I have a friend who asked me to tell you her case so that you can help her. She is a woman with four children. The oldest is a thirteen-year-old daughter who has a different father from the man she is living with now (they are not married).
The problem is that she found her partner and her thirteen-year-old daughter kissing. As a result, she discovered that there was a romance going on between them including greeting cards and love letters from her daughter to the man.
He never told my friend about any of this until she discovered them. She decided to send her daughter to live with her parents, but she is still living with this man…. She says that she can’t leave him because of her business, as she can’t trust anyone else with it but him. (He asked for her forgiveness.) Please give her some advice, so I can print it and give it to her.
Isn’t it interesting that your friend can trust her partner with the business but not with her own daughter? Somehow she believes that he won’t betray her financially even though he has betrayed her morally, emotionally, and romantically.
This woman trusts a man who obviously has psychological problems and a warped conscience. An adult man who has a romantic relationship with a thirteen-year-old girl is a pedophile and, given more time and opportunity, he would have surely taken advantage of the girl and committed sexual acts with her.

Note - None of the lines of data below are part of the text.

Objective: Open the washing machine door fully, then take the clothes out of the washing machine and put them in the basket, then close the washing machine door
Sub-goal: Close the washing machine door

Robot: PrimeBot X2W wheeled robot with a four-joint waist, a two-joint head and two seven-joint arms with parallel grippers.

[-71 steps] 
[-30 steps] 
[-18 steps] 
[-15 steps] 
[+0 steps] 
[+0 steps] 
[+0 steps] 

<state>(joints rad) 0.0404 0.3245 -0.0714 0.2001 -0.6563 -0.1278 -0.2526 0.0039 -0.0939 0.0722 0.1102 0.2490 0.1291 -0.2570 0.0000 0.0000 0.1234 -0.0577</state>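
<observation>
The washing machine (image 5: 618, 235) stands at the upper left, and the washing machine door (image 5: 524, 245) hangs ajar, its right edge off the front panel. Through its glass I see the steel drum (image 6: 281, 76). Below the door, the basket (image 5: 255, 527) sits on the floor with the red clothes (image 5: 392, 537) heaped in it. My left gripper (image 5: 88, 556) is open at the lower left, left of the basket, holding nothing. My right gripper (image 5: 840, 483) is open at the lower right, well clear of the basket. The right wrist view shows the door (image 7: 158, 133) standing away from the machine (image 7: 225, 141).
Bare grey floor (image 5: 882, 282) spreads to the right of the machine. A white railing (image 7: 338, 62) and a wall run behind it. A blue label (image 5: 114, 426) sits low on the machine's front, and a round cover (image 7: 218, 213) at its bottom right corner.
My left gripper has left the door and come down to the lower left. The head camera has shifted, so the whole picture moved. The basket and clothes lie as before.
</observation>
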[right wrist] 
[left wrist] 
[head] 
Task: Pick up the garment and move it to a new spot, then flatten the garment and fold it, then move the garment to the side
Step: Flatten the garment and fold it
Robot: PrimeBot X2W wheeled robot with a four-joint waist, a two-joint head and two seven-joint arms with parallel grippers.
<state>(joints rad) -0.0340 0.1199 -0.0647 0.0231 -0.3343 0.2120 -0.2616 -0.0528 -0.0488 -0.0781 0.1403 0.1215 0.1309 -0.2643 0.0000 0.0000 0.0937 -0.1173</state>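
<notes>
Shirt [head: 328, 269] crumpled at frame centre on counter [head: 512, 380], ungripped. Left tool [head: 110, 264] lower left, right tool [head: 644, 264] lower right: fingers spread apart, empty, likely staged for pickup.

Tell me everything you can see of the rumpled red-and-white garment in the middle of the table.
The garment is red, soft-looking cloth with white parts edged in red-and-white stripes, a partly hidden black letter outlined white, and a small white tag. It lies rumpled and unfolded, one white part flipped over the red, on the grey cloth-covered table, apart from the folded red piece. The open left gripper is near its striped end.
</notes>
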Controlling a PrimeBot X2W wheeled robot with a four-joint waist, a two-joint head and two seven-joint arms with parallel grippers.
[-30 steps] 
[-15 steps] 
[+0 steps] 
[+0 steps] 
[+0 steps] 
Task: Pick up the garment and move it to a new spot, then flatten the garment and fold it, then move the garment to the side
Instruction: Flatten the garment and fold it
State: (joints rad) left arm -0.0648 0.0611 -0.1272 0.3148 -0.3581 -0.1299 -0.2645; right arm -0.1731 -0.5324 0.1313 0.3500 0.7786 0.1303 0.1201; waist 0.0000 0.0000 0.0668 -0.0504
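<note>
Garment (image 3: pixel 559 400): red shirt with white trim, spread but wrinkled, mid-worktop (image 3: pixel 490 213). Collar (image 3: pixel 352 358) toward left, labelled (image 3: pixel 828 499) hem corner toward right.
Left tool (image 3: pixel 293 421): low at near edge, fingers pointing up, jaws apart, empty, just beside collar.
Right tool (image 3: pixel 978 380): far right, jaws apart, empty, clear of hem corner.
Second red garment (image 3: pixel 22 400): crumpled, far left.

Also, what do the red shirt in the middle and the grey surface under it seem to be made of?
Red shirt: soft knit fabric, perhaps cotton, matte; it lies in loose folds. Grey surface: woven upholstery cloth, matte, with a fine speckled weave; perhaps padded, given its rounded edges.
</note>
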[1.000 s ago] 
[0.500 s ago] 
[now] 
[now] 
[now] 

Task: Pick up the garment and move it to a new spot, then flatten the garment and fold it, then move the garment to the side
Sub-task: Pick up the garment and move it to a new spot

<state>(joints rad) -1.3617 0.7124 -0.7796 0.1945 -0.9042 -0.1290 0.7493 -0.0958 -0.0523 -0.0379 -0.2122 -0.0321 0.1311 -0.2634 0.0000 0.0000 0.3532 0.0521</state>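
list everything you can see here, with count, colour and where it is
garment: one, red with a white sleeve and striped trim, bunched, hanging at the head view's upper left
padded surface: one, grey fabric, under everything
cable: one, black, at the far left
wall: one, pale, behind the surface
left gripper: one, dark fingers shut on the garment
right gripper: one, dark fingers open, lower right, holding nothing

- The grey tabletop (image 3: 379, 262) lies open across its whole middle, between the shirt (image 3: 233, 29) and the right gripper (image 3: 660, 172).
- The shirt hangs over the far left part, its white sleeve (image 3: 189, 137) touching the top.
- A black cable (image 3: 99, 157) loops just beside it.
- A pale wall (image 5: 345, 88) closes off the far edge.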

Still, your friend chose to stay with him and send away her own daughter. Obviously a thirteen-year-old child is not the guilty party and should not be sent away as a punishment. She is confused by the attention of a grown man. She needs counseling and emotional support. Instead, she is the one who was treated like a criminal, ripped from her home and siblings, knowing that her mother betrayed her to keep a man.
Normally, we do not choose the cases of those who have submitted someone else’s problem rather than their own. However, this situation has been handled in a way that can damage this girl for the rest of her life. Hopefully your friend will see that she needs to cut this man out of her life immediately, and take responsibility and care for her own daughter.
Your friend desperately needs God’s help and wisdom so that she can get her priorities straight and make better decisions. If she will ask God to forgive her, in Jesus’ name, for all the ways that she has sinned, He will forgive and forget all her sins. Then as she seeks His will for her life, He will show her how to make wise decisions for herself and her family.